A cada dois meses, ela embarca de Caracas rumo a Boa Vista para buscar dinheiro no Brasil e comprar comida. A viagem, que dura mais de um dia, ficou perigosa. No final de março, conta Simone, ela precisou usar uma “trocha” — como são conhecidas as rotas clandestinas — para conseguir atravessar a fronteira entre Brasil e Venezuela por Pacaraima (RR), que está fechada desde fevereiro.

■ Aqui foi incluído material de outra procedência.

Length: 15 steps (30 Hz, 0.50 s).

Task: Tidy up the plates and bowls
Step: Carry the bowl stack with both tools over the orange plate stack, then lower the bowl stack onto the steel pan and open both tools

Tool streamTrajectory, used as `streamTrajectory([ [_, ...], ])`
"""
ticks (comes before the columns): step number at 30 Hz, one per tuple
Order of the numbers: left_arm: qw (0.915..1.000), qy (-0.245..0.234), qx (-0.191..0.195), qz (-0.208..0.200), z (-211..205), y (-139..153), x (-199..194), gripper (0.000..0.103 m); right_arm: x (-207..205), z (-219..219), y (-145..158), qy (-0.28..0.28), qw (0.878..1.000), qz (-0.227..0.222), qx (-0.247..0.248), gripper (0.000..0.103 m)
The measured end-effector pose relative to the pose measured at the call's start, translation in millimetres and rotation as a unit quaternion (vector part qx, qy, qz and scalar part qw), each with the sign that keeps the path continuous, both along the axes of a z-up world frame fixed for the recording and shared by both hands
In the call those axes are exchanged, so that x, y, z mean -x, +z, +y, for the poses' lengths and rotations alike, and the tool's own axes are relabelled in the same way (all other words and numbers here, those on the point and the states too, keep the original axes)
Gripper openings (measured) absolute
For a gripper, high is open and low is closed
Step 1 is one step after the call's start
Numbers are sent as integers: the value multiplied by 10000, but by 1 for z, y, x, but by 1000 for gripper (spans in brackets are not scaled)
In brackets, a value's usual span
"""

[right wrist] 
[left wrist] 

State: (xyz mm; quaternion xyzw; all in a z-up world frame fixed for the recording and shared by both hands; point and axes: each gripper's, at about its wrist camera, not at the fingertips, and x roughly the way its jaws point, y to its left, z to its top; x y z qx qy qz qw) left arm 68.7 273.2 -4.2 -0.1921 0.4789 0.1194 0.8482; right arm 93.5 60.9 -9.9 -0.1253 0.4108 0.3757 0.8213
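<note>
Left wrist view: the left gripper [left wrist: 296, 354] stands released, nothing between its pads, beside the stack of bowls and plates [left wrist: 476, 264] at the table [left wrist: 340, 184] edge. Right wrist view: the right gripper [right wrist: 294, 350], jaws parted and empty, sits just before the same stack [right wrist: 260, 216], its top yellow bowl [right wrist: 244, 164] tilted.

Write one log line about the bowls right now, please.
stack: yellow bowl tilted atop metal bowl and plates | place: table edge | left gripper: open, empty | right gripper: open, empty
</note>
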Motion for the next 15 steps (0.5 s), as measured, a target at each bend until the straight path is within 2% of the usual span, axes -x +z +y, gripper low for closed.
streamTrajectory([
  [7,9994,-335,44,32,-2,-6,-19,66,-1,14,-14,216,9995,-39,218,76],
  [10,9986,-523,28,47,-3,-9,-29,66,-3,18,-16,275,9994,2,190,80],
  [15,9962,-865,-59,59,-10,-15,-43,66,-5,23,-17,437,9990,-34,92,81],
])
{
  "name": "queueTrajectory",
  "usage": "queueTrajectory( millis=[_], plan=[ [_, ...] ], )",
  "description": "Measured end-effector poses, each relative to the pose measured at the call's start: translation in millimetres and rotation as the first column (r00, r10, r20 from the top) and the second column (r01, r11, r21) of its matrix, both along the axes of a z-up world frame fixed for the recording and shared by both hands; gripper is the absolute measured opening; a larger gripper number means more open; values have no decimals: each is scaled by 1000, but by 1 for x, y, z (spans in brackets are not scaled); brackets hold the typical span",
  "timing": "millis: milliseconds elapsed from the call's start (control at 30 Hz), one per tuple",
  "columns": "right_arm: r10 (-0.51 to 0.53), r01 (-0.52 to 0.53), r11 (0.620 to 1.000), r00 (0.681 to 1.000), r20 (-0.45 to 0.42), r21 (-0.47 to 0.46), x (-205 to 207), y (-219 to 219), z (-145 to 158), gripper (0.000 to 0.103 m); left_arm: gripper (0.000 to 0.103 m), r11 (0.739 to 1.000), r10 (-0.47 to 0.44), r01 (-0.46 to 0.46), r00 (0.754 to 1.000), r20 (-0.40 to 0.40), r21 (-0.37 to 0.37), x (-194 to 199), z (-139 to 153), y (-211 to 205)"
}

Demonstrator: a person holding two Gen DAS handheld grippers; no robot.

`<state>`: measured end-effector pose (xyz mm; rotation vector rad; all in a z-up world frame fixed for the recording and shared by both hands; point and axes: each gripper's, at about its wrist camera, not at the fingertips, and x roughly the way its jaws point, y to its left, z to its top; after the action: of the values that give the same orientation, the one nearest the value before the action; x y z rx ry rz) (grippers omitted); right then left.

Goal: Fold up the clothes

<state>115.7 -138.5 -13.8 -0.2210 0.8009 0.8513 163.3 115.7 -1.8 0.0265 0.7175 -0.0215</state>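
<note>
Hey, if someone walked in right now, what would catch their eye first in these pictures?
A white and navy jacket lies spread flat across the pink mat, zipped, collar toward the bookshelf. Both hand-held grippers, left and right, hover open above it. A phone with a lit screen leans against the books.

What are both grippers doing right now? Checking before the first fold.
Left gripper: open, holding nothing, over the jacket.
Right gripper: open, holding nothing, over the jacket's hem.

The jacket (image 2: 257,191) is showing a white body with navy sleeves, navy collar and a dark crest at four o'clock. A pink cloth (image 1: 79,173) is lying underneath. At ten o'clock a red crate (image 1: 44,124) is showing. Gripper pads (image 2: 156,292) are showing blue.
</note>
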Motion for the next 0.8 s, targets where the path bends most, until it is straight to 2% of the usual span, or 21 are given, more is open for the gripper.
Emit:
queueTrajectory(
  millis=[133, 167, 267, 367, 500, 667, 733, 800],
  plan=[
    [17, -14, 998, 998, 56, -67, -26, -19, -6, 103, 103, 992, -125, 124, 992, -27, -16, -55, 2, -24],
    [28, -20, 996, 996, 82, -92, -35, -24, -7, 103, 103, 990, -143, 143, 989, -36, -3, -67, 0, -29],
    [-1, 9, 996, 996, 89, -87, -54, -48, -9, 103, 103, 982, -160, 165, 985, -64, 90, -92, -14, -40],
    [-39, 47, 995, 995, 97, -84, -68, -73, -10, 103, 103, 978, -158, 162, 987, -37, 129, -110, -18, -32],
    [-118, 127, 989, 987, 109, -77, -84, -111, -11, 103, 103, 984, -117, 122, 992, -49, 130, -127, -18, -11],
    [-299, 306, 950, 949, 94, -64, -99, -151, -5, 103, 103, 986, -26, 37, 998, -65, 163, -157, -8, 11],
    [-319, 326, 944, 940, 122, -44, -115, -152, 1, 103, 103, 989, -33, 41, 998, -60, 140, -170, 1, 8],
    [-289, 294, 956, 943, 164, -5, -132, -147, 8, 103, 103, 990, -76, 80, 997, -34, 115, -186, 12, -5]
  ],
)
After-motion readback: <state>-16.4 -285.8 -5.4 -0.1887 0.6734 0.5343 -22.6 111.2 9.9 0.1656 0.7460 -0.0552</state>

“Caminhei quatro horas na montanha, por cima dos rios, pelos caminhos cheios de precipícios, naqueles paus que eles colocaram em cima do rio. No meio do rio, o pau balança, se você não é bailarina você não passa”, diz Simone, que calcula conseguir voltar do Brasil, a cada viagem, com R$ 200 ou R$ 300.
Venezuelanos vasculham lixão em busca de comida e coisas para revender na fronteira do Brasil
Por causa da crise no país, ela precisa levar de tudo quando retorna: desde café e açúcar a remédios. Simone afirma que é frequente que militares, ao longo da rota, tomem parte do que os viajantes carregam, seja dinheiro ou comida. O que consegue trazer de volta a Caracas ela divide com quem conhece.
A comida que chega à Venezuela, de países como México e Colômbia, segundo conta Simone, é de baixa qualidade. O leite dá dor de barriga, afirma. O cenário, diz, é de sofrimento.
“O pai da minha nora tá com a pressão alta, meu marido, minha vizinha, que só vive com dor de cabeça. Tem gente que só bebe café quando vem aqui em casa. Você tem que vir aqui e sentir na pele o que a gente está sentindo aqui. Meu Deus do céu, eu não posso acreditar, é muito sofrimento”, narra.
‘Se eu não gostasse daqui, já tinha ido embora’

Apesar da situação — e até da insistência de parentes e amigos no Brasil — Simone diz que não tem planos de voltar, porque, no Brasil, teria que começar uma vida do zero.
Antes de chegar à Venezuela, em 1979, entretanto, viveu algumas emoções em solo brasileiro. Ela conta que trabalhou com Chacrinha na década de 70, substituindo a Índia Potira, e saiu em uma turnê pela Europa, Ilhas Madeira e Canárias, e na própria Venezuela. Também relata que passou por Angola no período da guerra civil que atingiu o país.

“Estive na guerra em Angola, e agora guerra na Venezuela. É mole ou quer mais? Nós saímos de Angola, de Luanda, debaixo de tiro, o avião saiu no escuro”, narra.
Simone Nevado é, na verdade, o nome artístico de Creuza Bandeira de Oliveira, nascida em Guajará-Mirim, Rondônia, na fronteira com a Bolívia, em 21 de março de 1953. Ela conta que conheceu o marido, Felipe, venezuelano, no Rio de Janeiro. Como, na época, o cruzeiro brasileiro “não valia nada”, resolveu partir para a Venezuela — e nunca mais saiu de lá. Teve três filhos, com dupla nacionalidade. Mesmo assim, não tem passaporte do país.
“Aqui estou lutando. O clima daqui é ótimo. Aqui da minha casa, em Caracas, tem uma vista linda, para as montanhas. Gosto da Venezuela. Se não gostasse daqui, já tinha ido embora. Mas sou brasileira, não quero ser venezuelana. Nunca”, afirma.